I've done 3 grows without casing and the pin density has been disappointing — 4-6 pins per tub, small flushes. I keep seeing people mention casing but the guides are confusing. What does a casing actually do mechanistically, and what's the simplest effective recipe?
Reply #1 · ▲ 93 upvotes
What casing does: it creates a moisture reservoir above the substrate, which triggers pinning by creating a humidity gradient.

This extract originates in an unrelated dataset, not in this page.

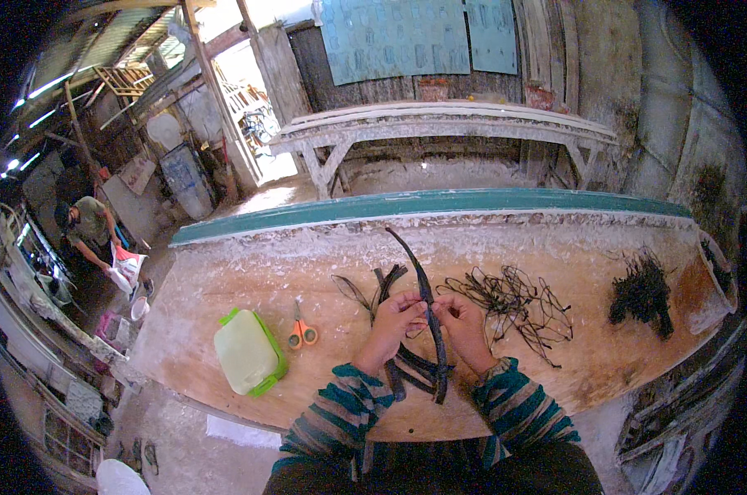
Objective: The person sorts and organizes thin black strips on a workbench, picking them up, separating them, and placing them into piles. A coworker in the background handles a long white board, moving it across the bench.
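Note:
A long, curved black strip (pixel 424 276), tapered at its far end, stands out between my hands above the wooden table. My left hand (pixel 390 327) pinches it near its middle from the left. From the other side, the fingertips of my right hand (pixel 466 328) close on it at the same spot. What lies right between the fingertips is too small to make out. Several more black strips (pixel 414 363) lie on the table under and beyond my hands. A loose tangle of thin black cords (pixel 518 309) spreads out just right of my right hand.
Orange-handled scissors (pixel 302 332) and a pale box with green clips (pixel 248 351) lie left of my hands. A dark bunch of strands (pixel 641 293) is by a tipped container (pixel 714 285) at right. A green board (pixel 439 200) edges the table. Far left, a person (pixel 93 227) handles a sack.

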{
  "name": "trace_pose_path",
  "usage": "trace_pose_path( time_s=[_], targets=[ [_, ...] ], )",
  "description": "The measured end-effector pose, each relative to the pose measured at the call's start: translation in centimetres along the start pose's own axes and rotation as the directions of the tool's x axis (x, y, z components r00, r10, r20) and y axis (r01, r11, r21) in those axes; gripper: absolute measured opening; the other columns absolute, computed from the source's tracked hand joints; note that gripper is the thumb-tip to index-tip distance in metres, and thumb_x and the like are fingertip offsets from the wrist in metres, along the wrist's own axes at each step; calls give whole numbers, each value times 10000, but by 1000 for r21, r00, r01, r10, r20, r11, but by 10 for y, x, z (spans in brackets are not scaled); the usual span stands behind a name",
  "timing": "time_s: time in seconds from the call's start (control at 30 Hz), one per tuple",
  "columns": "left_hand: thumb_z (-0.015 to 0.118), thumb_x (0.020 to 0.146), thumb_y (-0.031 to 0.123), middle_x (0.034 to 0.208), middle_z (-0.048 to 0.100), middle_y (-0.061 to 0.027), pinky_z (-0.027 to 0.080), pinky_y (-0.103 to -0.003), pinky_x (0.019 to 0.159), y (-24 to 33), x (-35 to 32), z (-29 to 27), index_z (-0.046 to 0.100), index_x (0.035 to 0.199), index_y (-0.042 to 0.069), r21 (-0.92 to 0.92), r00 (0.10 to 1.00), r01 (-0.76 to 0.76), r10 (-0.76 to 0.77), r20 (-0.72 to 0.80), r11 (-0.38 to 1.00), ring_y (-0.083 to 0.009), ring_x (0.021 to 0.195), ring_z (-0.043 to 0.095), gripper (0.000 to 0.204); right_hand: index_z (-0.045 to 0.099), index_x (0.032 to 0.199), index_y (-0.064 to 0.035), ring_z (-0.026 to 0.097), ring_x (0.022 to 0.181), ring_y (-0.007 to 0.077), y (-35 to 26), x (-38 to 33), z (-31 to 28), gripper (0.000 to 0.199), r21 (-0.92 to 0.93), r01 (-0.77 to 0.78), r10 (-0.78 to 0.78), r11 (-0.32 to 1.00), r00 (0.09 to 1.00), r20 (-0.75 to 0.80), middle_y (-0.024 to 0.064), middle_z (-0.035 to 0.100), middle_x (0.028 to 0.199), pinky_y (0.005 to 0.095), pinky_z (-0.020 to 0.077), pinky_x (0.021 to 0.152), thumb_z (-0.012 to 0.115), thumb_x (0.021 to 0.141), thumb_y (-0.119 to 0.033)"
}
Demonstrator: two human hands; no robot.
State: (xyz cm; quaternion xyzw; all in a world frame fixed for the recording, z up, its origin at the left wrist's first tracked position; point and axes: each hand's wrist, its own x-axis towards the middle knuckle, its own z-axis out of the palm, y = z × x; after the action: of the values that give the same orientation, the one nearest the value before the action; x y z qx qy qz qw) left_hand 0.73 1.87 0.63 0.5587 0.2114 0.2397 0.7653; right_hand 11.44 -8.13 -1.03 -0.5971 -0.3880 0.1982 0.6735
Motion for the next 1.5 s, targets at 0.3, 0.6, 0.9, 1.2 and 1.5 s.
trace_pose_path(
  time_s=[0.3, 0.6, 0.9, 1.2, 1.5],
  targets=[
    [569, 850, 125, 888, 617, -18, 477, -203, 628, 1, -2, 0, 569, 1036, 27, -62, 1000, -8, 10, 30, 998, -82, 714, 583, 210, 586, 834, -80, 494, 634, 62, -23, -2, -3, 76, 422, -294, 266, 857, 956, 126, -28, 574, 737, 206, 393, 600, 561, 838, -152],
    [550, 867, 183, 844, 609, -20, 486, -235, 607, 0, -2, -3, 579, 923, 56, -115, 1000, 13, -11, 16, 993, -110, 721, 588, 143, 575, 821, -106, 489, 637, 69, -11, 3, -5, 41, 450, -358, 302, 818, 933, 195, -28, 572, 752, 207, 396, 609, 567, 835, -143],
    [522, 886, 197, 806, 602, -20, 483, -220, 609, 3, -5, 4, 570, 905, 41, 22, 996, -64, 65, -53, 998, -93, 691, 579, 165, 573, 900, -44, 530, 730, 67, -3, 4, -4, 145, 77, 0, -11, 997, 990, 139, -12, 572, 785, 208, 434, 656, 649, 781, -77],
    [513, 891, 164, 809, 598, -35, 488, -227, 629, 3, -4, 5, 557, 902, 16, 179, 977, -200, 211, -41, 963, -93, 704, 573, 155, 586, 919, -9, 555, 725, 83, -9, 1, -2, 153, 62, -50, 45, 997, 996, 83, 21, 601, 808, 216, 451, 651, 631, 773, -27],
    [519, 887, 158, 782, 568, -17, 494, -228, 609, 3, -3, 2, 536, 877, 27, 194, 963, -251, 264, -46, 948, -83, 690, 561, 132, 610, 882, 0, 561, 689, 93, 4, 6, -8, 113, 107, -112, 99, 988, 988, 115, 24, 618, 766, 226, 452, 644, 592, 817, -91]
  ],
)
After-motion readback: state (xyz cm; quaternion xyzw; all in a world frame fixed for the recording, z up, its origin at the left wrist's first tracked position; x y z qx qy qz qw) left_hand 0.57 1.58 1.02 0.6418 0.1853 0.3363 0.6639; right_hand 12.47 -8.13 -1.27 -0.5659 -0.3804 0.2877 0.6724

It also hides the substrate surface from direct light, which matters for pin formation. And it provides a neutral-pH environment for pin initiation (untreated substrate surface can become acidic, inhibiting pinning). The improvement in pin density is dramatic — expect 2-4x more pins in a well-cased tub.
Reply #2 · ▲ 78 upvotes
Simplest recipe: CVG — coconut coir, vermiculite, gypsum. Hydrate a coco coir brick with boiling water (pasteurizes it), mix in half as much coarse vermiculite by volume, add a tablespoon of gypsum. Let cool to room temperature. Field capacity (no water drips when squeezed hard). Apply 1/2 inch layer over fully colonized substrate. That's it. This has been the standard for 15 years because it works.
Reply #3 · ▲ 61 upvotes
Key tip I wish I'd known: apply the casing when the mycelium is fully colonized but BEFORE you initiate fruiting conditions. If you apply it after you've already started fruiting conditions, the substrate may pin through the casing unevenly. The casing should be the last step before you start fanning and misting.